The normal distribution maximizes differential entropy for a distribution with a given mean and a given variance. Perhaps it should be emphasized that there are distributions for which the mean and variance do not exist, such as the Cauchy distribution.

--Kaba3 (talk) 11:27, 20 October 2014 (UTC)

## unnecessary treatment

i am not sure how familiar the avg information theorist is with measure theory and integration. the article does use language such as "almost everywhere", "random variable", etc, so it must not be foreign. in that case, the division between "differential" and "non-differential" entropy is unnecessary, and quite misleading. one can simply use a single definition for entropy, for any random variable on a arbitrary measure space, and surely it has been done somewhere. Mct mht 03:53, 18 June 2006 (UTC)

While not being an expert on the subject, I do not agree, see Information entropy#Extending_discrete_entropy_to_the_continuous_case:_differential_entropy - it is probably possible to give such a unique definition, but it would add unnecessary complication to the article; say, a Computer Science student does not normally need to study measure theory (I have a certain informal knowledge of it), as not all probability student need to know it. Beyond that, Shannon entropy is almost always used in the discrete version even because that's the natural application; beyond that, the two versions have different properties (the other article dismiss differential entropy as being of little use).--Blaisorblade 18:34, 10 September 2007 (UTC)

I am an avg CS theory student, far from an expert. I was trying to find a general definition of entropy but I could not find anything. After a bit of thinking, I realized that entropy (differential or not) of a probability distribution (equivalently, of a random variable) must be defined with respect to a base measure. For the most common, discrete, entropy the base measure is the counting measure. For "continuous" probability distributions the entropy is computed with respect to the Lebesgue measure on the real line. In principe, however, you can choose any base measure. If you change the base measure, the entropy changes as well. (This seems counter-intuitive, since most people think that entropy is some inherent quantity.) In this respect the article is sloppy and does not mention with respect to which base measure the integral is computed and at the same time pretends that the measure space can be arbitrary. Either stick to the Lebesgue measure on the real line or do it in full generality. —Preceding unsigned comment added by 129.97.84.19 (talk) 22:22, 29 February 2008 (UTC)

I am a practicing Statistician with Ph.D in statistics, and I think there is a need for the definitions the way the original developer developed the thought processes about problems, concepts, and solutions.

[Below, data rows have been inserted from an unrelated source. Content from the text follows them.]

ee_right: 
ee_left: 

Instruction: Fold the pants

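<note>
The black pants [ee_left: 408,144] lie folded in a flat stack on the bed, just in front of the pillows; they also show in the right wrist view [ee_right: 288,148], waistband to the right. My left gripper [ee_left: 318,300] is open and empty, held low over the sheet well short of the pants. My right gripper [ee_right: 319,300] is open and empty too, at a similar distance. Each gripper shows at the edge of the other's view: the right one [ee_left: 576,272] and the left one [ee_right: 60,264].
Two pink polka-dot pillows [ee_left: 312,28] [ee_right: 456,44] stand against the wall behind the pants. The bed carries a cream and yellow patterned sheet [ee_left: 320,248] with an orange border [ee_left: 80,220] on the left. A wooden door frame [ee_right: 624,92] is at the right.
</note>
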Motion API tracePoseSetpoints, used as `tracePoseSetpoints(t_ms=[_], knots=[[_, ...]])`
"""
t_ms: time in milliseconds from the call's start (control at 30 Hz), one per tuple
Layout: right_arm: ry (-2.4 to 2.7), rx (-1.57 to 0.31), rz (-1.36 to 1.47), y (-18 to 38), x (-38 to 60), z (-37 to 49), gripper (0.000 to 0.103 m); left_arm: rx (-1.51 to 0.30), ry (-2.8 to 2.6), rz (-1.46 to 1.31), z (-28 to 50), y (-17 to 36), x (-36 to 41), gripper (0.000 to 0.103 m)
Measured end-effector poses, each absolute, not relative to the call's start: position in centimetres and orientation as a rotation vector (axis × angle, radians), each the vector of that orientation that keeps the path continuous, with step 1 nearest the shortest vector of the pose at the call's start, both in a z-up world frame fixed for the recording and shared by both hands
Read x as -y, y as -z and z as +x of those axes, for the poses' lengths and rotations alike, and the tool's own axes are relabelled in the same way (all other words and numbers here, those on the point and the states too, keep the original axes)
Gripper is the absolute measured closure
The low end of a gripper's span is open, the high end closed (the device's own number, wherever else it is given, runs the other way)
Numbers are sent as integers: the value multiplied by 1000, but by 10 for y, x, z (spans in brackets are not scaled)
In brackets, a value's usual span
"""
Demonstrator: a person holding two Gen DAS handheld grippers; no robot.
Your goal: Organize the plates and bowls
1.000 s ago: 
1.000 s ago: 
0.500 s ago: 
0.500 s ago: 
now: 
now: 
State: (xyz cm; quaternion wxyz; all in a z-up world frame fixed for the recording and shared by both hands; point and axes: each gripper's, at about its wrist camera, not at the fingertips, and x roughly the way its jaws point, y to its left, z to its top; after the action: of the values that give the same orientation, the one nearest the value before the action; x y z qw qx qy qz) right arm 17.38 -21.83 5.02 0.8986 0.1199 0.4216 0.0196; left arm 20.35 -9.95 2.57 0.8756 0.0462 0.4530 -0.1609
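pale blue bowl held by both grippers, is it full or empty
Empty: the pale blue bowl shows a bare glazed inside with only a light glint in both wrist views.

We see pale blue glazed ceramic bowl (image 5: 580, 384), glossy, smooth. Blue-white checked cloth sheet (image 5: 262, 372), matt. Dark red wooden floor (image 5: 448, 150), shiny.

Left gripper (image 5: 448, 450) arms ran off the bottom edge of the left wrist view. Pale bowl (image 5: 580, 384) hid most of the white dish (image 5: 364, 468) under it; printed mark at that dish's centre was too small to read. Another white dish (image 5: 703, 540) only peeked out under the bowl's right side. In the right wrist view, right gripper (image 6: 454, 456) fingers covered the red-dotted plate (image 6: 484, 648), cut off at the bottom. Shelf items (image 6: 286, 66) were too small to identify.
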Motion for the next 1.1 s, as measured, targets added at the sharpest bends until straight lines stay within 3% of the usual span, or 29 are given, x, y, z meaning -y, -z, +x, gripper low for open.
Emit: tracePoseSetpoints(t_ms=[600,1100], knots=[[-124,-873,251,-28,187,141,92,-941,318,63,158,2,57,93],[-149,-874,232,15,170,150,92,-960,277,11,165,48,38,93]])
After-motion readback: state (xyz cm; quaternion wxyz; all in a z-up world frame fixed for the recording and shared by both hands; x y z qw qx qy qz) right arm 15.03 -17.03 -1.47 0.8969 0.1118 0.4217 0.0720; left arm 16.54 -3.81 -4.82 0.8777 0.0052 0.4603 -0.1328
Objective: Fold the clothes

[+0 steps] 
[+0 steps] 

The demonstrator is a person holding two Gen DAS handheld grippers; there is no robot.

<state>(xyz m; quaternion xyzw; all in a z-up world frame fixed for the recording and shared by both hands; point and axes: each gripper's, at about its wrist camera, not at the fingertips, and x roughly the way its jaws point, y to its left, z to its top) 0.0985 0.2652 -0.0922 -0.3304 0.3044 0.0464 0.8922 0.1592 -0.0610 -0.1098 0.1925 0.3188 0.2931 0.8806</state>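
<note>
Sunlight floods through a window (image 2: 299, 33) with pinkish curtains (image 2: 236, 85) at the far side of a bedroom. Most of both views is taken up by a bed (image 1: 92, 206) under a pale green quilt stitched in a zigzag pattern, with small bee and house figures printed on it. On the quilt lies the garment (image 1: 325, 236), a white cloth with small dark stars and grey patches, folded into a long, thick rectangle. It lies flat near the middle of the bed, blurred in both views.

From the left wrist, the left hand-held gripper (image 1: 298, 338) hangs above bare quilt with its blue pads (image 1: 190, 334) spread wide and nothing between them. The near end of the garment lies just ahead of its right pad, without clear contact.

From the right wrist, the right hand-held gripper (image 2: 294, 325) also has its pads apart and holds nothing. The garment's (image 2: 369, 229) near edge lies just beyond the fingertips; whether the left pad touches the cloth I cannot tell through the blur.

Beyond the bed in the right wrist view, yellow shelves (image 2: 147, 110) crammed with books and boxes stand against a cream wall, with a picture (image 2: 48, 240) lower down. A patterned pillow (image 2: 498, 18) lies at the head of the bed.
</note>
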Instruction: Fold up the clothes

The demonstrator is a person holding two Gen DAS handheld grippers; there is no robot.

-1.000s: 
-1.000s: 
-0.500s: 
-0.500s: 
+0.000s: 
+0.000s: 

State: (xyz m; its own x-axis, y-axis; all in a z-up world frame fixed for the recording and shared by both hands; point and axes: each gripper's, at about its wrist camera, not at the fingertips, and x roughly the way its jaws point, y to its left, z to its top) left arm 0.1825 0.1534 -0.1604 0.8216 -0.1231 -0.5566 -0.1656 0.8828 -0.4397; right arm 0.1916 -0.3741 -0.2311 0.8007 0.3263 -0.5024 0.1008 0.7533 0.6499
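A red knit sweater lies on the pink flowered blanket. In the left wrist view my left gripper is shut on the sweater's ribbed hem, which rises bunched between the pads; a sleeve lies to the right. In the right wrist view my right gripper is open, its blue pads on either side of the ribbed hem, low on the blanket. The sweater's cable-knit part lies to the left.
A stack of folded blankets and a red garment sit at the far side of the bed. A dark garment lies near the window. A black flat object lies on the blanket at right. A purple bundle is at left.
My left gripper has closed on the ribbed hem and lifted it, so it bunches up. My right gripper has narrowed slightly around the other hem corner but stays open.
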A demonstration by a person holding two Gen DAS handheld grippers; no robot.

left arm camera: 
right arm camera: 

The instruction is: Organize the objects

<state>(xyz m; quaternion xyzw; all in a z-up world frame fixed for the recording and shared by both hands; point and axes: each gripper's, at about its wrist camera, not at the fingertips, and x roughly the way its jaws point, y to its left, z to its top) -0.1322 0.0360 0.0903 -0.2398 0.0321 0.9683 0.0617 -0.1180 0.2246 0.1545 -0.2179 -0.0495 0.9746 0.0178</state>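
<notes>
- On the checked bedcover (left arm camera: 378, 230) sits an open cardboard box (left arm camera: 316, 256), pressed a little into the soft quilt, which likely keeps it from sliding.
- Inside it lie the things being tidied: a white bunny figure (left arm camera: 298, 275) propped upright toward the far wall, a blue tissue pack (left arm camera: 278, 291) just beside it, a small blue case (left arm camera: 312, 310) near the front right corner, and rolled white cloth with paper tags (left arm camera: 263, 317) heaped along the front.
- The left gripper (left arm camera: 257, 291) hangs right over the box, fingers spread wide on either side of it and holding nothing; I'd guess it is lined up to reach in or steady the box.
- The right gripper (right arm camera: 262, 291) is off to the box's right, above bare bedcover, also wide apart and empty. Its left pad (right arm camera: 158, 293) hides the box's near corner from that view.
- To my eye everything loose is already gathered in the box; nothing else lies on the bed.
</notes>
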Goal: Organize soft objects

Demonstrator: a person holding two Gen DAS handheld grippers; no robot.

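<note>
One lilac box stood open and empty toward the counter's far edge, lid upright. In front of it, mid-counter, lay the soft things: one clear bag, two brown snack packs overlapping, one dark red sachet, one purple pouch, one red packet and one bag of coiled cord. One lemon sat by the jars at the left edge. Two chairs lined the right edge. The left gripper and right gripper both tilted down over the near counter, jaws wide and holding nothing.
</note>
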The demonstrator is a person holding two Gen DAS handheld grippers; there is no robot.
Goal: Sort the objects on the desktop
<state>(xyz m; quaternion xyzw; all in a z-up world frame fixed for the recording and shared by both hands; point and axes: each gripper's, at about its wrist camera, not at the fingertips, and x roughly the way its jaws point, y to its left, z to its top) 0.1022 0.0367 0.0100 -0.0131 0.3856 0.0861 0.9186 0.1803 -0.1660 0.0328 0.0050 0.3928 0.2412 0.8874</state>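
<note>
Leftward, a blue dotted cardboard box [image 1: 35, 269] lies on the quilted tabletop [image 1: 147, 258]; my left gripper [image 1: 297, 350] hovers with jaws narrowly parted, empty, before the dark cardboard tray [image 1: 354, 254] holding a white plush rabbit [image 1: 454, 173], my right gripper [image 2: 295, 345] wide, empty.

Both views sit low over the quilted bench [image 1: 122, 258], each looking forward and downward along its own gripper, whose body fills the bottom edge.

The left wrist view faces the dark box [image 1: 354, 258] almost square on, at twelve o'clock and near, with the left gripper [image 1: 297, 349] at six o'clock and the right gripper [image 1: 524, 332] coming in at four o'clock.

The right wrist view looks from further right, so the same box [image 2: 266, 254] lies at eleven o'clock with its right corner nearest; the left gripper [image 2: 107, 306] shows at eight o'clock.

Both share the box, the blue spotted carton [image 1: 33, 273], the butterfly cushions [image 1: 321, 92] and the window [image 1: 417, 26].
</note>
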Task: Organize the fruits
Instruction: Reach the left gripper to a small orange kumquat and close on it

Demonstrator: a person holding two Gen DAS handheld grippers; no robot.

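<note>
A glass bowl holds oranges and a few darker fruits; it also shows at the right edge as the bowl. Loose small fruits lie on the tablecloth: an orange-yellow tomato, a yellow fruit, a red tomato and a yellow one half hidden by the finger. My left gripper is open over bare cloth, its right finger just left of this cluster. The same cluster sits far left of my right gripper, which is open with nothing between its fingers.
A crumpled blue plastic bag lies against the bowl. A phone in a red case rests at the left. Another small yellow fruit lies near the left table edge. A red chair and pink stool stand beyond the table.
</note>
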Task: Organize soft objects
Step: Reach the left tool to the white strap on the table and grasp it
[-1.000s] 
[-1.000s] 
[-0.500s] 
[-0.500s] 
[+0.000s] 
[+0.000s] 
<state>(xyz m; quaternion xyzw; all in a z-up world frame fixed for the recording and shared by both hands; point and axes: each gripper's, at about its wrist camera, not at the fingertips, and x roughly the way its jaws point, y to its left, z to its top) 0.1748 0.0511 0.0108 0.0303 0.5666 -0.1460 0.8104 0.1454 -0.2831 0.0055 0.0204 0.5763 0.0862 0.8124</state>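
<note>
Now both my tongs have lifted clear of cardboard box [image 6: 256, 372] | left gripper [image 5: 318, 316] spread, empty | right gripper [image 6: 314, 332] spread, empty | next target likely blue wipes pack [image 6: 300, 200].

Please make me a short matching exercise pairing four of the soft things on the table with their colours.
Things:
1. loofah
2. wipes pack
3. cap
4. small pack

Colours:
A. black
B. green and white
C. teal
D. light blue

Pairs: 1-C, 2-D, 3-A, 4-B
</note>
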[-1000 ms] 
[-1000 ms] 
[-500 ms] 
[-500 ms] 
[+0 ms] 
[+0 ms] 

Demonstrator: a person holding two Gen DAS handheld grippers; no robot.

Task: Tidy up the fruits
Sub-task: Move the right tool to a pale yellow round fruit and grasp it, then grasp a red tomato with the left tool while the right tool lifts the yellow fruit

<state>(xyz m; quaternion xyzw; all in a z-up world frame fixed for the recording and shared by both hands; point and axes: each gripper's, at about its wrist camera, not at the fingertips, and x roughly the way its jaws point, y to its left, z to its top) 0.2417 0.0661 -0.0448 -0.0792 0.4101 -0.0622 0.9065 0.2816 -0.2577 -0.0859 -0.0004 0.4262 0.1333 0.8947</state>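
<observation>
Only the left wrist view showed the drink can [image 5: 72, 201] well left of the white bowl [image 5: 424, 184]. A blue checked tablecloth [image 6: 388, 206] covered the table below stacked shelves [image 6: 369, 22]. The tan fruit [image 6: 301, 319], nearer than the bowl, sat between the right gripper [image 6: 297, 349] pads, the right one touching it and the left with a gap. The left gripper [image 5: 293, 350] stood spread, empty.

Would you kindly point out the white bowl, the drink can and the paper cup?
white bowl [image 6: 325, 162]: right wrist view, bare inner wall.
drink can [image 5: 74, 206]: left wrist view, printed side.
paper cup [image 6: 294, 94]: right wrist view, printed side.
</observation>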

Academically I have been trained in measure theory. It is not important for single mathematical definition of information, but it is more important all types of people with different background understand the problems, concepts, and solutions. My vote is to keep simple (this is after all Wikipedia, not a contest on how to make it precise with measure theory). The number of pages allowed is unlimited in internet. Please use a separate section on measure theory based definitions. In fact, by separating out this way, one will appreciate the beauty of measure theory for conceptualing problems and solving them elegantly.

It is not "unnecessary treatment */. It is very much a necessary treatment. Thanks —Preceding unsigned comment added by 198.160.96.25 (talk) 06:00, 19 May 2008 (UTC)

The problem here is that differential entropy doesn't really mean much. Among other things, it's not even dimensionally correct. The term ${\displaystyle f(x)}$ would have units of ${\displaystyle {\frac {1}{dx}}}$, so it cannot be fed into the logarithm without some sort of scaling factor applied. This entire formula was the result of a mistake made by Shannon when he was really trying to define the limiting density of discrete points. As a result, this is useful in that it is part of the LDDP in the cases where the measure is constant in x over some interval, and the probability ${\displaystyle p(x)}$ is nearly zero outside of that interval, but the formula itself doesn't really mean anything. It is essentially unrelated to the ability to transmit information (which is the basis of entropy), and in fact, the entropy of any continuous distribution would always be infinite unless it is quantized. I think this article needs stronger pointers to LDDP, and the LDDP articles need to be much more clear about the relationship with discrete entropy. Vertigre (talk) 15:33, 8 April 2016 (UTC)

I added a warning to the top of the page redirecting people to LDDP a little more strongly than the previous versions had. I think this is the correct treatment for this subject. This page is worthy of note, and worth keeping, because differential entropy is used (incorrectly) all over the literature, so it's worth being aware of it, and understanding its properties, such as they are. Vertigre (talk) 15:41, 8 April 2016 (UTC)

## Error in Text

I believe there is an error in the differential entropy for multivariate Gaussian (it should be in minus sign). No access to tex to correct it. — Preceding unsigned comment added by 93.173.58.105 (talk) 17:08, 6 October 2014 (UTC)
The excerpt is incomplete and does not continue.